Nationalökonomie & Finanzwissenschaft

"Deutlicher Schub für das Wachstum"

Interview mit Hans-Werner Sinn, Rheinische Post, 08.01.2003, 2

Die Amerikaner wollen über ein 600-Milliarden-Dollar-Programm ihre Konjunktur wieder in Schwung bringen, davon allein 50 Milliarden in diesem Jahr. Wird das klappen?

Sinn: Das ist ein erhebliches Programm, das immerhin ein halbes Prozent des amerikanischen Sozialprodukts umfasst. Mit den Folgewirkungen könnte das einen Wachstumsschub von bis zu einem Prozent auslösen. Das ist schon etwas.

Hilft das auch der Weltwirtschaft weiter?

Sinn: Die US-Wirtschaft ist immerhin die größte Ökonomie der Welt. Insofern wirkt das Programm auch auf die Weltwirtschaft. Weil Asien - mit Ausnahme Japans - ohnehin wächst, wären zwei Pfeiler der Weltwirtschaft damit stabilisiert.

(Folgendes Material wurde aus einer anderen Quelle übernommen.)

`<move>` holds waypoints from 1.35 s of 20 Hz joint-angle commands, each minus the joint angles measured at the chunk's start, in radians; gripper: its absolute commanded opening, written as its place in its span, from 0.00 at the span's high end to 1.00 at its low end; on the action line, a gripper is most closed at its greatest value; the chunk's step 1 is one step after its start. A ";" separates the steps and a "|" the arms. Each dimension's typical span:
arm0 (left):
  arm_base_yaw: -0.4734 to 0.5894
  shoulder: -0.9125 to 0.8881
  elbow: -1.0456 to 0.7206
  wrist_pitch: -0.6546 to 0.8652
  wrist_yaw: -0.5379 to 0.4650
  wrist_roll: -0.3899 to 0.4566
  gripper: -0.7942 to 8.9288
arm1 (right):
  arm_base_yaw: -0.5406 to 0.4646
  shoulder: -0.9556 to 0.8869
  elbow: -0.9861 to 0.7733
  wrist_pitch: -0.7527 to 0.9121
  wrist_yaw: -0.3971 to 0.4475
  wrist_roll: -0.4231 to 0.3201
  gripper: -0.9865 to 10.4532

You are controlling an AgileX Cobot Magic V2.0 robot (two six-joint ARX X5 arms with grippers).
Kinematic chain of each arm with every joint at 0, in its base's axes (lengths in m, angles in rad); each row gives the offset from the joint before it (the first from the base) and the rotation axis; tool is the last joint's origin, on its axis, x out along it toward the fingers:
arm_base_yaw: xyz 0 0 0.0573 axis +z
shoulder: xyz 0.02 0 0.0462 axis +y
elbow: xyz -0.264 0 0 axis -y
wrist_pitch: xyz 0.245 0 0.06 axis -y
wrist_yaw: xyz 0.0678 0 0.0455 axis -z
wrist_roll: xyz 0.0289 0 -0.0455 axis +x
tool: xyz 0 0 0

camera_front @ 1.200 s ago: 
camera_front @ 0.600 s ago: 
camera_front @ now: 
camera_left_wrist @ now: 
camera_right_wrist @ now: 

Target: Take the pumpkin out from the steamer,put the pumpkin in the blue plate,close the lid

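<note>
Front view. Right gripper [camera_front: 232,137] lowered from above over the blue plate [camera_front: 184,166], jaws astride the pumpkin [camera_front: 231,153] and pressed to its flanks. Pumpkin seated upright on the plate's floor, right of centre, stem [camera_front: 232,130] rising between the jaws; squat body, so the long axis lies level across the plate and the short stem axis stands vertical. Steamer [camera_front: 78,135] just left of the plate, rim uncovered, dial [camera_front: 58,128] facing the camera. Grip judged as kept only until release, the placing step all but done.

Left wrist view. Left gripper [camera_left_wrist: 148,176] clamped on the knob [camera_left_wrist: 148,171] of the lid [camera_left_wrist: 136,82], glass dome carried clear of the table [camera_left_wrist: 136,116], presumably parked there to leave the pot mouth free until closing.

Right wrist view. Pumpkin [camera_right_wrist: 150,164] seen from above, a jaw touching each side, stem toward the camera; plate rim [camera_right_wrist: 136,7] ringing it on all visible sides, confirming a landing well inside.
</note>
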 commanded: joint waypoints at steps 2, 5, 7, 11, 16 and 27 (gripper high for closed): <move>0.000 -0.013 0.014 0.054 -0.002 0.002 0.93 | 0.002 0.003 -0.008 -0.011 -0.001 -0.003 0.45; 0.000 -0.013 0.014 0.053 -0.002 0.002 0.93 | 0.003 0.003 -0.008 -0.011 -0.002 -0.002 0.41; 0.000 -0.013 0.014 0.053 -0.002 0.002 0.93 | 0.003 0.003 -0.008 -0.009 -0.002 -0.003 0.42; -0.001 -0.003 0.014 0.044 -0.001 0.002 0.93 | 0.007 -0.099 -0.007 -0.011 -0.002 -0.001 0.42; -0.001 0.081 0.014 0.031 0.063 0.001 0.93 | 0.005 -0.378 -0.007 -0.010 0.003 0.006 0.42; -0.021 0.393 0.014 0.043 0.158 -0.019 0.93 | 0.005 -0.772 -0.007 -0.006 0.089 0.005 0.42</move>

Die Wirksamkeit von Programmen zur Ankurbelung der Nachfrage gilt als begrenzt.

Sinn: Kurzfristig helfen solche Programme auf jeden Fall. Langfristig können aber Nachfrageprogramme, vor allem, wenn sie die staatlichen Ausgaben erhöhen, die Weichen falsch stellen. Bei Steuersenkungen, wie sie die US-Regierung vorsieht, ist das aber nicht der Fall.

Was muss Deutschland tun?

Sinn: Deutschland kann sich wegen seiner hohen Haushaltsdefizite kein Konjunkturprogramm erlauben. Da besteht kein Spielraum mehr. Wir können die Steuern senken, müssten aber gleichzeitig auch die Ausgaben zurückführen. Das ist jedoch politisch nicht einfach.

Wo besteht noch Spielraum zum Sparen?

Sinn: Wenn alle staatlichen Leistungen nur noch mit der Inflationsrate stiegen, wären wir ein ganzes Stück weiter. Das gilt insbesondere für die laufende Tarifrunde im Öffentlichen Dienst.